The reply must contain exactly the lines below from the one with "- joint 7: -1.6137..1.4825" down to the one with "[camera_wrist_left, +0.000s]", both included, and nothing more; please omit the pictures.

::: COLLECTED MATERIAL

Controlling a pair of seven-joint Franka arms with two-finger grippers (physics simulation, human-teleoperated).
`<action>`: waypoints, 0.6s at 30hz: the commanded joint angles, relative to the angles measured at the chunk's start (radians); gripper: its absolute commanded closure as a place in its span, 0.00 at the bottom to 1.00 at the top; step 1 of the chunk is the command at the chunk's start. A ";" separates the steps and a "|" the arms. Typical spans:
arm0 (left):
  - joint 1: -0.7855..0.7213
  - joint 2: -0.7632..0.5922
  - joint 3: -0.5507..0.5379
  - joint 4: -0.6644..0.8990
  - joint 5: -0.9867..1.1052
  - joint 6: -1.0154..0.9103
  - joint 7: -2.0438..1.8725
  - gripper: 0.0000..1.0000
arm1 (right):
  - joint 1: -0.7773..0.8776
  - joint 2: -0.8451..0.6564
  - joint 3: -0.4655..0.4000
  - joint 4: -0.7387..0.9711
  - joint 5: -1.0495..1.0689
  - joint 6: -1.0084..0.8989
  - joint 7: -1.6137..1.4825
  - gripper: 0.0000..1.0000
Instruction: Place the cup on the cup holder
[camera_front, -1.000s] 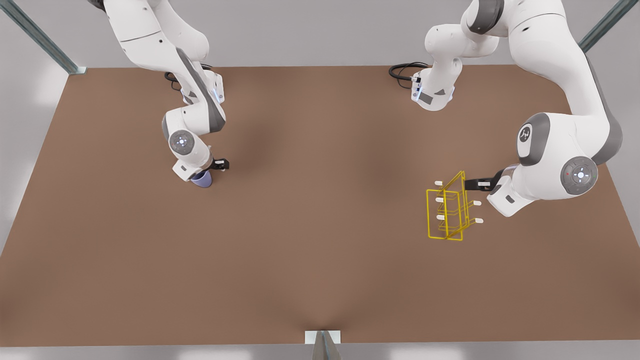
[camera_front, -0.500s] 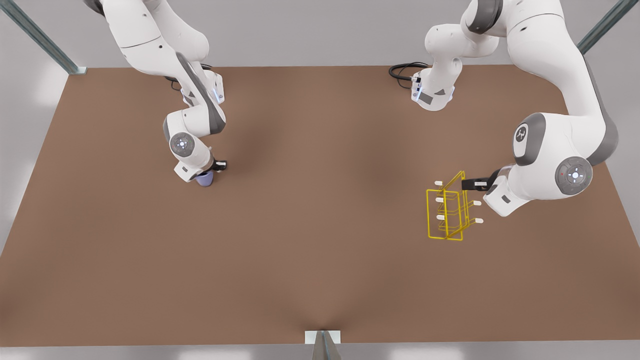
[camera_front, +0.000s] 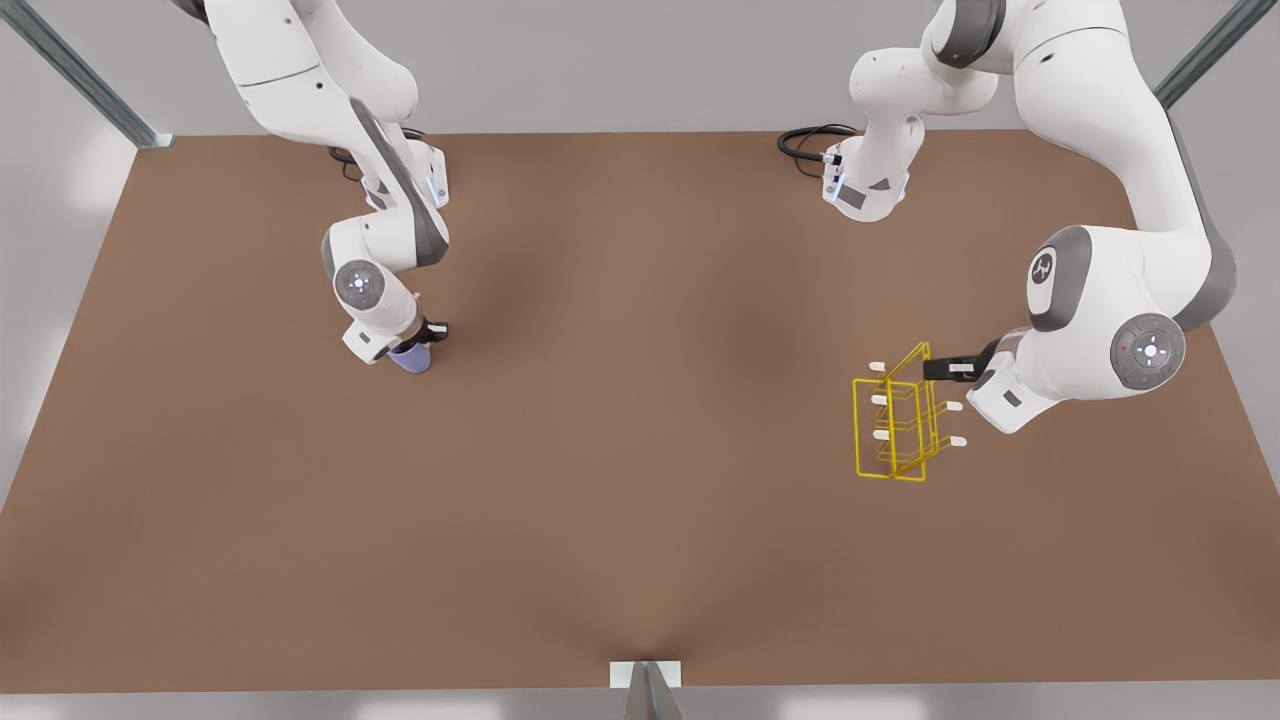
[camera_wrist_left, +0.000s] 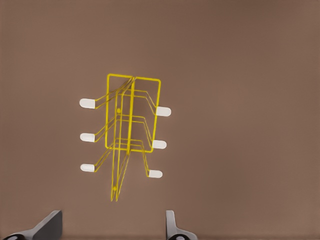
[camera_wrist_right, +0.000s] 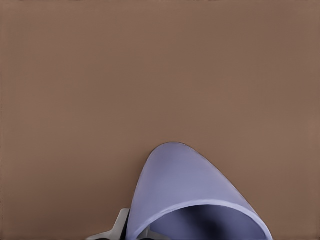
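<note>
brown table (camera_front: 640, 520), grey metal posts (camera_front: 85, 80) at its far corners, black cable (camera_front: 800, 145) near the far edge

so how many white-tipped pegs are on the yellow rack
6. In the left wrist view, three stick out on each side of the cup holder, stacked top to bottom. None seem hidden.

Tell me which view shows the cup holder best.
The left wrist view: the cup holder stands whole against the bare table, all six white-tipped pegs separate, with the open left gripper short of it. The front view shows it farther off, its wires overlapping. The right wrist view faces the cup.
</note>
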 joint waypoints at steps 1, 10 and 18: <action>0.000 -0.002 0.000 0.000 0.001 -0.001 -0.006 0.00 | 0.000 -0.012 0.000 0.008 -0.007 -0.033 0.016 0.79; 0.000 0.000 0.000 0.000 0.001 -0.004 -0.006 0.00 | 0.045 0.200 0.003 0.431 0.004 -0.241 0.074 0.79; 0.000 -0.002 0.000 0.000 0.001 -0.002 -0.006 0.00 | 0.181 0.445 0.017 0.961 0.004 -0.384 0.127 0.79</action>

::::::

[WRITTEN REPLY]
  - joint 7: -1.6137..1.4825
  - gripper: 0.0000..1.0000
Instruction: Place the cup on the cup holder
[camera_front, -1.000s] 
[camera_front, -0.500s] 
[camera_front, +0.000s] 
[camera_wrist_left, +0.000s] 

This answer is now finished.